◆ HOW TO COMPLETE THIS TASK: The lines to extract run from the start of the records through the line with "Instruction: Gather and", both ends included; drop the pictures.

(Stored data)
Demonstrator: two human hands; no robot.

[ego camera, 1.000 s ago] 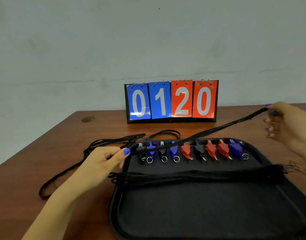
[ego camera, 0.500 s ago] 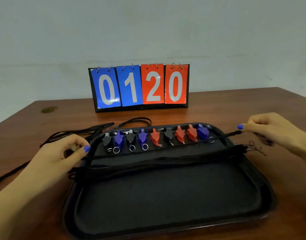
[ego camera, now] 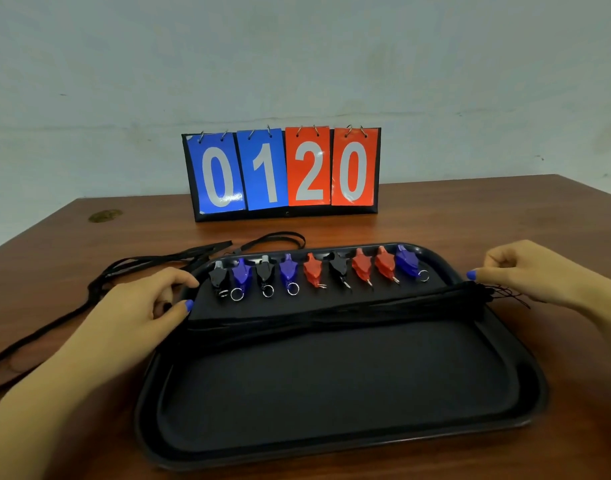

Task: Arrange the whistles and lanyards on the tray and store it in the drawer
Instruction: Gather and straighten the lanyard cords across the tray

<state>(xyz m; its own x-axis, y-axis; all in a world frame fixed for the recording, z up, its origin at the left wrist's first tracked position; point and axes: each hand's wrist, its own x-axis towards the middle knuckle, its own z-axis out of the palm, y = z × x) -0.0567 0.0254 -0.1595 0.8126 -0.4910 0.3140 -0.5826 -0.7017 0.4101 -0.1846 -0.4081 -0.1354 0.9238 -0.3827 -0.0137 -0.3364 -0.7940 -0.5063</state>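
Observation:
A black tray (ego camera: pixel 525 386) lies on the wooden table in front of me. Several whistles (ego camera: pixel 314 268), black, blue and red, stand in a row along its far edge. A bundle of black lanyards (ego camera: pixel 349 315) stretches across the tray just below them. My left hand (ego camera: pixel 141 306) pinches a lanyard at the bundle's left end, by the tray's left rim. At the bundle's right end, my right hand (ego camera: pixel 518 271) pinches the same lanyard between thumb and curled fingers, where loose threads stick out.
More loose black lanyards (ego camera: pixel 137 268) trail over the table left of the tray towards the left edge. A flip scoreboard (ego camera: pixel 283 171) reading 0120 stands behind the tray against the wall. A dark stain (ego camera: pixel 104 215) marks the far left corner.
Both hands have lowered the stretched lanyard from above the whistles onto the bundle across the tray. The view has shifted so the tray sits more central.

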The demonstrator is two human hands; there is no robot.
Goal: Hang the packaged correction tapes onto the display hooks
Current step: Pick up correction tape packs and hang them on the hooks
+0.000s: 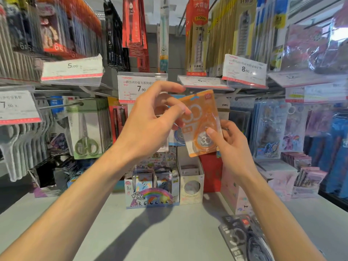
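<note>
An orange packaged correction tape [201,117] is held up in front of the display, tilted slightly left. My right hand [228,146] pinches its lower right corner, thumb on the front. My left hand [150,125] is raised beside the pack's upper left, its fingers curled around something near the pack's left edge; exactly what it holds is hidden. A blue correction tape pack [178,137] hangs behind them under the 7.90 price tag [139,87]. Dark packaged correction tapes [243,240] lie on the shelf at the lower right.
Scissors packs [86,129] hang at the left, pen packs [118,119] beside them. Price tag holders [205,82] jut out above the hands. Cardboard display boxes [152,187] stand on the grey shelf [150,232]. Sticker packs [271,129] hang at the right.
</note>
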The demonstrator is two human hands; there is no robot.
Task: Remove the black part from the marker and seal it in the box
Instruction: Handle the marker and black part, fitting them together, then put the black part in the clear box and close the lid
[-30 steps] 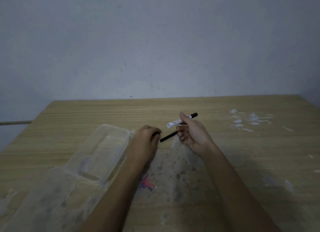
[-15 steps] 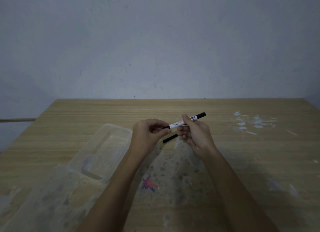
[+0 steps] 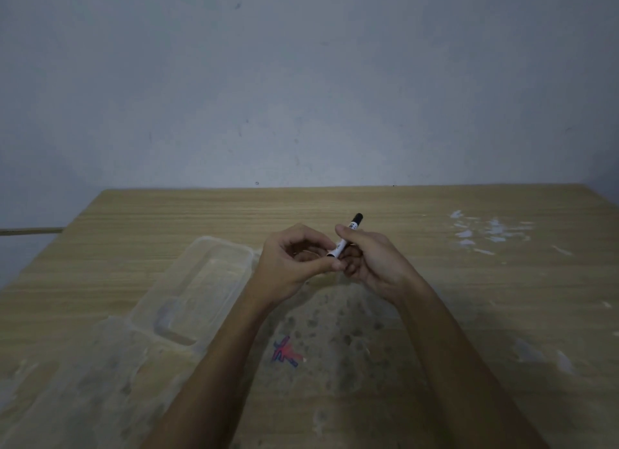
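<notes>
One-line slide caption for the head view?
Both hands, left hand and right hand, hold a white marker above the wooden table, beside an open clear plastic box.

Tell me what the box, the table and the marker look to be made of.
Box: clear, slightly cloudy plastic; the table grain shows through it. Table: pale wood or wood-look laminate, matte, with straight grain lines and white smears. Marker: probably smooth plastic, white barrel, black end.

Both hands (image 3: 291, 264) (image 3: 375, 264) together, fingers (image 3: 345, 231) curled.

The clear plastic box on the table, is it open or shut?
Open. The box lies uncovered with its hollow facing up, and nothing visible inside it.
</notes>
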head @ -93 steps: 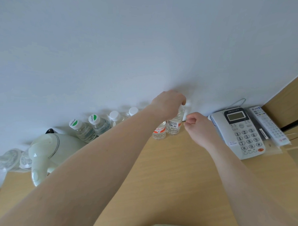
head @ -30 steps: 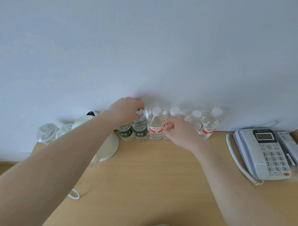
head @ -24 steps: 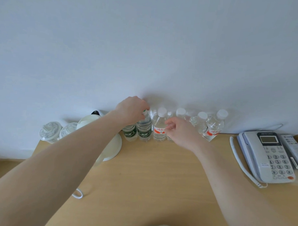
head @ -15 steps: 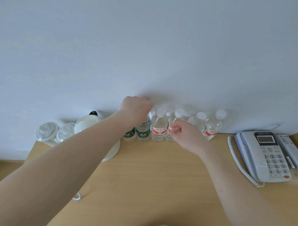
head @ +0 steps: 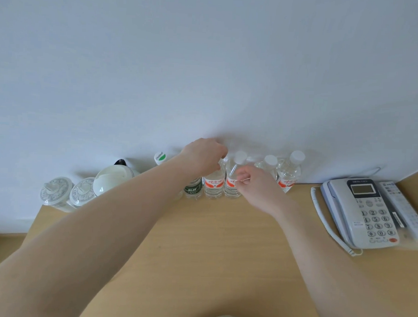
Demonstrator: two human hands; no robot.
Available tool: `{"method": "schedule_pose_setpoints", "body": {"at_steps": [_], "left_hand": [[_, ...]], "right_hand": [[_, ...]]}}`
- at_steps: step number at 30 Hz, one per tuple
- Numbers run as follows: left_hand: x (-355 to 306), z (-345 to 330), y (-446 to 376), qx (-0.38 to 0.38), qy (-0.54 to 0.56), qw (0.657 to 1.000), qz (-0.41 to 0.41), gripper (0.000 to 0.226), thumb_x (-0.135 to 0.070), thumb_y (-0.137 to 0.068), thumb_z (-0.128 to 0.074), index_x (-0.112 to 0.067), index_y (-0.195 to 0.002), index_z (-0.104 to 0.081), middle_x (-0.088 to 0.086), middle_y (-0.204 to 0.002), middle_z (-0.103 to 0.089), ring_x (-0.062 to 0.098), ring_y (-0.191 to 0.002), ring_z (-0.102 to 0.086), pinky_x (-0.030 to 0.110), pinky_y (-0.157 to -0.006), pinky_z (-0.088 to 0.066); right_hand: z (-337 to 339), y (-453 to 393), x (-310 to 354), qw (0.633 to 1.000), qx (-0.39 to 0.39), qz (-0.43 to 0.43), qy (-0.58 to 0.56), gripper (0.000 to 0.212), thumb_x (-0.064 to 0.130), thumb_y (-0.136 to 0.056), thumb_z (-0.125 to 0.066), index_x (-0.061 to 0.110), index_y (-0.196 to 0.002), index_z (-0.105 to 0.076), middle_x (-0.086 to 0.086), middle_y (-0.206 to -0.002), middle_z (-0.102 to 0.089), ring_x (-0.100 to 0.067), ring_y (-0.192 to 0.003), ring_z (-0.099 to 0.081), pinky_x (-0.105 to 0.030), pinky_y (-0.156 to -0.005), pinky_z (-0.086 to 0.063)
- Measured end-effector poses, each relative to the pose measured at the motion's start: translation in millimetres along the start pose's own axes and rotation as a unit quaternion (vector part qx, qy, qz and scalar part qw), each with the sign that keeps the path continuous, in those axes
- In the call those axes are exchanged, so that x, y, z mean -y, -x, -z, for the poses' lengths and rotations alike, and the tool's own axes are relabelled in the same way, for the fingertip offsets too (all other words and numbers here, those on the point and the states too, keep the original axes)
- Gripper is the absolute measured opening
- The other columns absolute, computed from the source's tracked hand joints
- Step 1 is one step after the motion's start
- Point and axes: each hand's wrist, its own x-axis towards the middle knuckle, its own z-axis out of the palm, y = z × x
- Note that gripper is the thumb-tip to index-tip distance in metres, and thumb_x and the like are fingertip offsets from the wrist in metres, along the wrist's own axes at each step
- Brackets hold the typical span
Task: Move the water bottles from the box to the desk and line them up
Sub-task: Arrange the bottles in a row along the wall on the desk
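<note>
Row of water bottles (head: 213, 184) along far edge of counter (head: 200, 241), against wall (head: 206, 63). Left of row: kettle (head: 111, 178), then two lidded cups (head: 67, 193). Right of row: telephone (head: 362, 211), remote control (head: 401, 207) just beside it.

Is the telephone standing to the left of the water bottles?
No, the telephone lies on the desk to the right of the water bottles.

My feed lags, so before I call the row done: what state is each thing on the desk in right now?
Left hand: grips the top of a red-label bottle, upright.
Right hand: fingers curled at the next red-label bottle, upright.
Green-label bottles: upright, capped.
Far right bottles: capped, against the wall.
Kettle: lid closed.
Telephone: handset on its cradle.
Lidded cups: covered.
</note>
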Motion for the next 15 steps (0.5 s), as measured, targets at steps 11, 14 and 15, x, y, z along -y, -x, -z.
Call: {"method": "schedule_pose_setpoints", "body": {"at_steps": [11, 14, 15], "left_hand": [[-3.0, 3.1, -4.4, 0.03, -0.025, 0.999, -0.001, 0.035, -0.023, -0.1, -0.062, -0.027, -0.134, -0.064, 0.002, -0.133, -0.057, 0.028, -0.123, -0.056, 0.036, -0.093, -0.048], [-3.9, 1.4, -7.4, 0.037, -0.042, 0.998, -0.008, 0.033, -0.021, -0.1, -0.061, -0.027, -0.132, -0.066, 0.003, -0.132, -0.058, 0.028, -0.121, -0.058, 0.037, -0.094, -0.05], [-5.0, 1.7, -7.6, 0.038, -0.048, 0.998, -0.008, 0.033, -0.02, -0.1, -0.06, -0.026, -0.132, -0.066, 0.003, -0.132, -0.058, 0.028, -0.121, -0.058, 0.037, -0.093, -0.05]], "right_hand": [[6.8, -0.1, -8.4, 1.0, -0.009, 0.003, -0.003, 0.034, 0.017, -0.099, -0.056, 0.019, -0.133, -0.058, 0.003, -0.123, -0.064, -0.012, -0.105, -0.059, -0.029, -0.081, -0.052], [7.7, 1.4, -12.9, 1.0, -0.007, 0.001, 0.004, 0.034, 0.02, -0.1, -0.055, 0.02, -0.134, -0.057, 0.004, -0.125, -0.064, -0.012, -0.106, -0.059, -0.025, -0.079, -0.045], [8.2, 1.8, -13.9, 1.0, -0.006, 0.0, 0.005, 0.034, 0.02, -0.1, -0.055, 0.02, -0.134, -0.057, 0.004, -0.125, -0.064, -0.013, -0.107, -0.06, -0.024, -0.078, -0.045]]}}
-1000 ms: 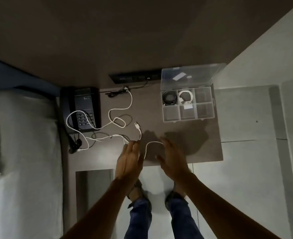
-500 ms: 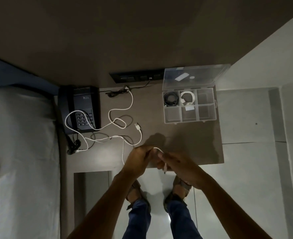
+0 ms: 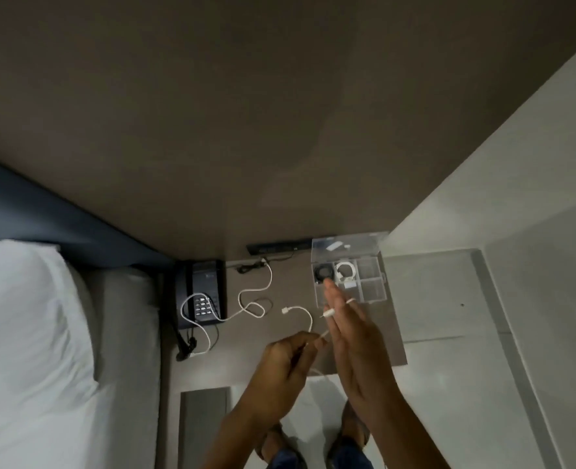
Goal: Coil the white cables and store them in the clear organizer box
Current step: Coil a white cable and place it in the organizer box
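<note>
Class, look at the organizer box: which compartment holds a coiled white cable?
The back-row middle compartment of the organizer box: its white coil sits beside the black coil in the back-left one; the others look empty.

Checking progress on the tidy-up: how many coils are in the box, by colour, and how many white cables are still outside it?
White coil in organizer box: 1
Black coil in box: 1
White cable held by left hand: 1
White cable lying loose: 1
Total: 4

Dim indoor light, soft overall focus, motion-blurred hands, wide-angle bending at edges
</note>
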The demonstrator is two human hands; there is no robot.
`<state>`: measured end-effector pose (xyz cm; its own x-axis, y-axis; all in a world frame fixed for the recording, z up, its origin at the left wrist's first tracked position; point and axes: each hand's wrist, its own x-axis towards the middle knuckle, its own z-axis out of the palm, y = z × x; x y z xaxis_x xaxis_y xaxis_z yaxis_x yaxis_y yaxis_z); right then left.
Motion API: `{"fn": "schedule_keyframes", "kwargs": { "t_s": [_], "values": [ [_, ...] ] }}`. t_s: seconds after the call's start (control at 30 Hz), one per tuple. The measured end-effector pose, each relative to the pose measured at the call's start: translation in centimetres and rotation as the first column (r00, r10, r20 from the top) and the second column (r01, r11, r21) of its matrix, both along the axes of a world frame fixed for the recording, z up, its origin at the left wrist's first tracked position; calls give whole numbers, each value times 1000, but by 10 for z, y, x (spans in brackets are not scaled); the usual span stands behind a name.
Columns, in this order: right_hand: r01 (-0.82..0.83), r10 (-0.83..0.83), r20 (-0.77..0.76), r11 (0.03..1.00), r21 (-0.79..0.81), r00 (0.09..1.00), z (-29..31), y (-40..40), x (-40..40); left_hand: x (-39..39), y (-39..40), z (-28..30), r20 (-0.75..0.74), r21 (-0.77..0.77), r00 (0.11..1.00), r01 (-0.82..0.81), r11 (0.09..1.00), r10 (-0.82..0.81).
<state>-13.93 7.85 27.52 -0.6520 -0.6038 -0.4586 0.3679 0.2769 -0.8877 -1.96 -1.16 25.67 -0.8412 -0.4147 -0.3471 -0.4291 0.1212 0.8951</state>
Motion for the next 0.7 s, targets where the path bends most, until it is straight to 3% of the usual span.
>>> {"fn": "schedule_keyframes", "kwargs": {
  "t_s": [0.03, 0.1, 0.2, 0.3, 0.4, 0.5, 0.6, 0.7],
  "values": [
    [19, -15, -113, 999, 33, 993, 13, 0, 1, 0, -2, 19, -16, -19, 1000, 5, 1000, -6],
    [34, -40, -169, 999, -41, 985, 33, 7, 5, -1, -6, 50, -36, -30, 999, 26, 999, -27],
    [-98, 87, -292, 995, -25, 953, 63, 23, 7, -8, -11, 92, -37, -34, 992, 119, 992, -120],
    [-116, 114, -271, 993, 6, 956, 89, 38, -3, -24, -18, 132, -53, 3, 963, 265, 964, -264],
    [-143, 148, -264, 989, 37, 953, 113, 53, -24, -44, -27, 160, -77, 53, 961, 272, 961, -267],
    [-238, 228, -231, 971, -14, 946, 134, 63, -45, -63, -29, 182, -120, 3, 949, 295, 956, -292],
    [-346, 337, -107, 935, -80, 935, 155, 68, -60, -74, -28, 201, -219, -27, 928, 303, 953, -301],
    [-246, 332, 300, 925, -291, 894, 170, 67, -68, -74, -30, 206, -248, 7, 951, 194, 981, -186]
  ]
}}
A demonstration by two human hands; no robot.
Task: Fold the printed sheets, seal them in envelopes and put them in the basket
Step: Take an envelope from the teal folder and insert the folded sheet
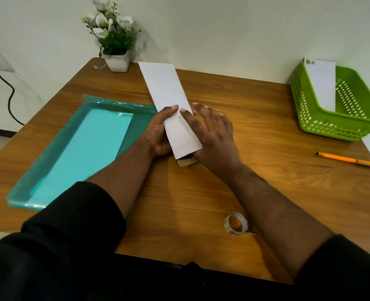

◆ SOLUTION TO THIS EXERCISE:
Demonstrator: two human hands; no robot.

[ego camera, 1.000 s ago] 
[ego camera, 0.500 s ago] 
[ego camera, now] 

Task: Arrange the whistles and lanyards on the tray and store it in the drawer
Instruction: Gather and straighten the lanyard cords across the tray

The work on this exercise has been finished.